The importance of segmentation in the direct market to consumers
According to Morrow, your local market is crucial:
When you launch a direct-to-consumer brand with VC fundraising, you promote to your local market. Locally it is difficult to market bicycles. You can’t take these bikes to your local bike store on the corner and ask them to repair them for you.
So a lot of pain grows, thinking about how to maintain brand integrity and keep the customer happy.
There will still be a strong brick and mortar sales presence, as there is a need or desire to talk to a professional, get advice, and get your bike ready without having to pick it up.
If you are just competing online with little product difference, that's where we get a little concerned about how far the model is to generate profits. And for me, I'm excited about continuing with retail with a neat integration of direct sales to consumers.
America remains a holy grail for ebike investors
Expansion to the US is the next step for many ebike companies. Morrow explains:
Typically, you build a Series A, determine your local market, and you may encounter one more market. So if you are in Holland, you want to go to Germany. But in the end, all their goals will always be towards the US.
She notes VanMoof's intention to dispose of 10 million bikes and believes:
If they are not already in the US, they are completely going to the US with that kind of firepower.

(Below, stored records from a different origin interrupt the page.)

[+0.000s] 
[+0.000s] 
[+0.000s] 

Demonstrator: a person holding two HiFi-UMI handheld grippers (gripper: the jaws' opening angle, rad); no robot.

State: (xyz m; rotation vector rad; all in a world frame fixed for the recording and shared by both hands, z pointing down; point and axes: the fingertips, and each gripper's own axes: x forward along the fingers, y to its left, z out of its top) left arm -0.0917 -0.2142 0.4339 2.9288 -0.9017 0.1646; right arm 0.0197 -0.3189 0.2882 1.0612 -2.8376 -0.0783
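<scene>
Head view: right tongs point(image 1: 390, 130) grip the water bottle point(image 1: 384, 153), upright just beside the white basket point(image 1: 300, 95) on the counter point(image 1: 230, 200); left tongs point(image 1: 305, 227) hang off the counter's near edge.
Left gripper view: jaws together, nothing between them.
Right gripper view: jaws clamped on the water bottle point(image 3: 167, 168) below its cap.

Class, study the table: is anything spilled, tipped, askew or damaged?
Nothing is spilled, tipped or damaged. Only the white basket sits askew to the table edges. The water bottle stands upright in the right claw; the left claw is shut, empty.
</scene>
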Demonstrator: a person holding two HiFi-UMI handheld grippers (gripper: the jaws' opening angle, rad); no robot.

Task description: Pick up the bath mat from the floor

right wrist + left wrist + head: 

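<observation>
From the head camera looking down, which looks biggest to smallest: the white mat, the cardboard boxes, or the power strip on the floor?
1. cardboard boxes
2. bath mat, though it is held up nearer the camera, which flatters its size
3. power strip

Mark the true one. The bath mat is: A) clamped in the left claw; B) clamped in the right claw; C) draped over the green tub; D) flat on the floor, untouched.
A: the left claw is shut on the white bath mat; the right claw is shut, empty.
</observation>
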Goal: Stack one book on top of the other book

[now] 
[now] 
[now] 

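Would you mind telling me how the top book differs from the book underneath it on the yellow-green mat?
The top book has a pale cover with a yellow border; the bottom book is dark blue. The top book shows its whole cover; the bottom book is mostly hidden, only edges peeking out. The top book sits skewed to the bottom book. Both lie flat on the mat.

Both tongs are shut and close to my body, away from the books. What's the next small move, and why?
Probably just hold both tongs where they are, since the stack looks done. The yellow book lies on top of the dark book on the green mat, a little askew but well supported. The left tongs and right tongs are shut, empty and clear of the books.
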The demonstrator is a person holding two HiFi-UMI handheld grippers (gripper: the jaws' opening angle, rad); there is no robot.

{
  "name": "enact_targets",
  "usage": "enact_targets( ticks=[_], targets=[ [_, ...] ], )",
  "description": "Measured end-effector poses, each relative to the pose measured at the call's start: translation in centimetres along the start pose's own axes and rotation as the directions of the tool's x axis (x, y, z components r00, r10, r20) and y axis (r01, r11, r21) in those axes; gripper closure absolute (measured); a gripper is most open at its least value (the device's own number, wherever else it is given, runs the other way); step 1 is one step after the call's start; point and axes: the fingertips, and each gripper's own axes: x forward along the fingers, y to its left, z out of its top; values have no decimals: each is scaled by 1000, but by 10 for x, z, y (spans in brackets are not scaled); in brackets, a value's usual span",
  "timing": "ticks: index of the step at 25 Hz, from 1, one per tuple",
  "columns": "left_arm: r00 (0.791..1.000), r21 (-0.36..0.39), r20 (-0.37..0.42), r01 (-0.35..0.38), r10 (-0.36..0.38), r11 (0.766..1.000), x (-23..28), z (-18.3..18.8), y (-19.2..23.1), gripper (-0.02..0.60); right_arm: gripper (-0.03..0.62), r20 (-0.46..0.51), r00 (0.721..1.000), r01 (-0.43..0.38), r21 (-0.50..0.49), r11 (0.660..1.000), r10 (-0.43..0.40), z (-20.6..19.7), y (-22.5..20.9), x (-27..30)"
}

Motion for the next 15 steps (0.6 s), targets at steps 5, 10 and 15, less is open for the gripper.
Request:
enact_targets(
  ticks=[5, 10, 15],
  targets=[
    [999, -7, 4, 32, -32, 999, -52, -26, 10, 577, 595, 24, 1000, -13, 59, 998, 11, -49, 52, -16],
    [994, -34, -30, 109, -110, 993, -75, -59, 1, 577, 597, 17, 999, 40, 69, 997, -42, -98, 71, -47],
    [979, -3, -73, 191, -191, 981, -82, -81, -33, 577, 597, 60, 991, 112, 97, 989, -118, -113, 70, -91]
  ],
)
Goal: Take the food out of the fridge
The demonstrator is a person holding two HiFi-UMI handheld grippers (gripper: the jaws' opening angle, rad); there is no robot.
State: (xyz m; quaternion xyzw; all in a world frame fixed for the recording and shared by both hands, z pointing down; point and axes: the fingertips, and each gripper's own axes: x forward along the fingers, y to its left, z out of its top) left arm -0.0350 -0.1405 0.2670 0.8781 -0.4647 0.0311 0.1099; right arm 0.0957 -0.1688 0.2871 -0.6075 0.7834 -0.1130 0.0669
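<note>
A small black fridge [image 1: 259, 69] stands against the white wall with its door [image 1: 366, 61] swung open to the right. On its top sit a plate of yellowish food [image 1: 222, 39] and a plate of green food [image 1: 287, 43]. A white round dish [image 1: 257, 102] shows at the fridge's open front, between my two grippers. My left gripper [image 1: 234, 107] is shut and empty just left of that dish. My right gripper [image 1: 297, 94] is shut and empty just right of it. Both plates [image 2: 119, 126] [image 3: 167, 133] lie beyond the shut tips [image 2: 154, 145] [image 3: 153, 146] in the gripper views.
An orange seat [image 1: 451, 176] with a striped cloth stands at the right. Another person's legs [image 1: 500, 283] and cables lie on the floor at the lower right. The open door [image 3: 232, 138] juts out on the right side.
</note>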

With that there will be more than 300 million potential buyers of their product with just two distribution centers on each coast.
When you see companies getting to the billion - dollar mark, they've figured out how to jump boundaries.
Investors' interest in e-bikes is not showing a decline. It is a highly competitive market and it will be interesting to see how brands use their money for R&D and to strengthen brand loyalty. In addition, I think we can expect to see a great deal of M&A activity in the first half of 2022.